Se quedán sin casa por ser gays

Robert Bonet y su pareja, ambos de 25 años y vecinos de Reus y Tarragona en Cataluña, España, estaban buscando apartamento para mudarse y encontraron en el periódico un anuncio de un apartamento por 430 euros al mes , situado junto al puerto de Tarragona y con garaje incluido así que se decidieron a llamar para ver el piso, Antes de colgar de teléfono, Robert le advirtió al alquilador: “Vendré con mi pareja; también es hombre. Respondió que le daba igual, pero ya empecé a olerme algo“, relata el joven días después del fiasco.

Y así fue, el propietario se plantó en la puerta del edificio para esperarles. “Lo he pensado y a una pareja gay… no“, reproduce sus palabras Bonet. “Creía que iba a venir una pareja de hombre y mujer“, explica en conversación telefónica R., propietario del piso que pide no revelar su nombre. “Cuando los vi, me dije: una pareja de dos chicos, no. Una vez alquilé un piso a otra pareja así y tuve una mala experiencia. Además, ya lo tenía comprometido. Quizá me expresé mal y les he pedido disculpas”, se excusa subrayando que su intención no era ofender la condición homosexual de la pareja rechazada. “Soy progresista: hasta he alquilado a negros y a rumanos“, se justifica.

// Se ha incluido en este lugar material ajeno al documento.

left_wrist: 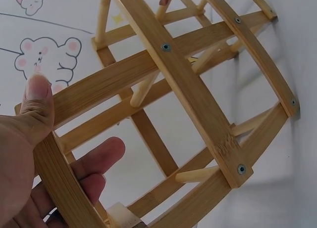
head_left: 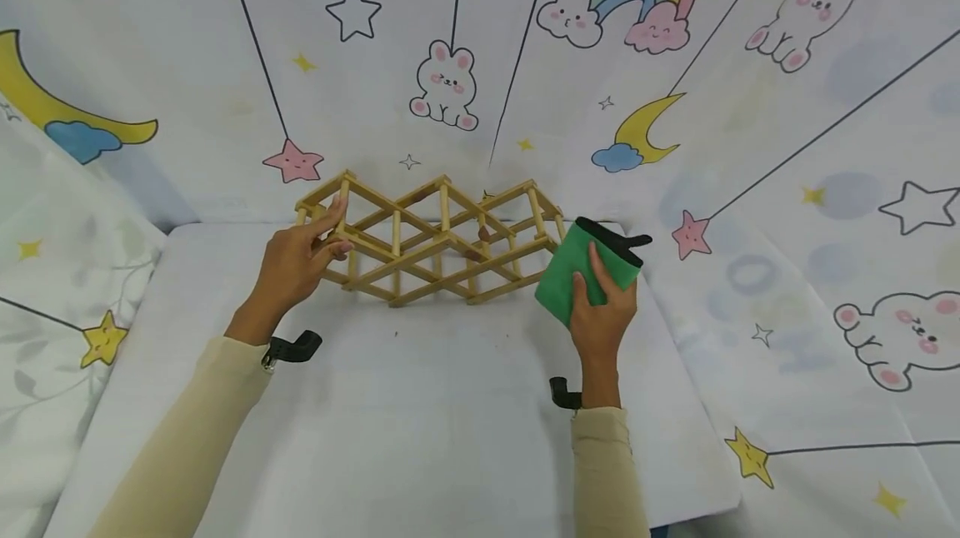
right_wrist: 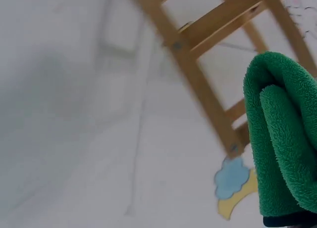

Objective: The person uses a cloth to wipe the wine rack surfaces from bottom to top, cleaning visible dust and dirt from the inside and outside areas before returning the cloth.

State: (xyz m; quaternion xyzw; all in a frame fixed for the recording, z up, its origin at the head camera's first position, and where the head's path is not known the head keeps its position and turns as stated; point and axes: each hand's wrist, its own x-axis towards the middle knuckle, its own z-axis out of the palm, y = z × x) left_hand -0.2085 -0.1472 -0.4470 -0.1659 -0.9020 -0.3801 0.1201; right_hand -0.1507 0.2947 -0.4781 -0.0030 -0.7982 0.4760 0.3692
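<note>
An expanding wooden lattice rack point(head_left: 445, 238), made of crossed slats joined by round dowels, stands at the back of the white table. The left hand point(head_left: 294, 265) grips its left end. In the left wrist view the thumb point(left_wrist: 37, 97) lies on the outer side of a slat point(left_wrist: 190, 107), and the fingers reach behind it through an opening. Near the rack's right end, the right hand point(head_left: 609, 313) holds a folded green cloth point(head_left: 561, 281) with black edging. Up close, the cloth point(right_wrist: 277, 149) looks fluffy; it hides the right hand in the right wrist view.
The white tabletop point(head_left: 442, 421) extends in front of the rack. Right behind it rises a white backdrop point(head_left: 390, 105) printed with bunnies, stars, moons and a rainbow. Small dark specks lie on the table before the rack. A black wrist mount point(head_left: 296, 346) sits on the left wrist.
</note>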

Cuando buscábamos a través de una agencia nos avisaron de que tenían que preparar el terreno con los propietarios porque éramos homosexuales’. ‘Son actitudes más corrientes de lo que se cree‘, dice Carmen Zurita, del Colectivo de Gays y Lesbianas en declaraciones al diario El País. La entidad registró el año pasado 102 situaciones de discriminación a homosexuales que rebasaban la legalidad. ‘Hay desde acosos laborales, hasta obreros que rechazaron reparar el piso de un gay por su condición’, explica.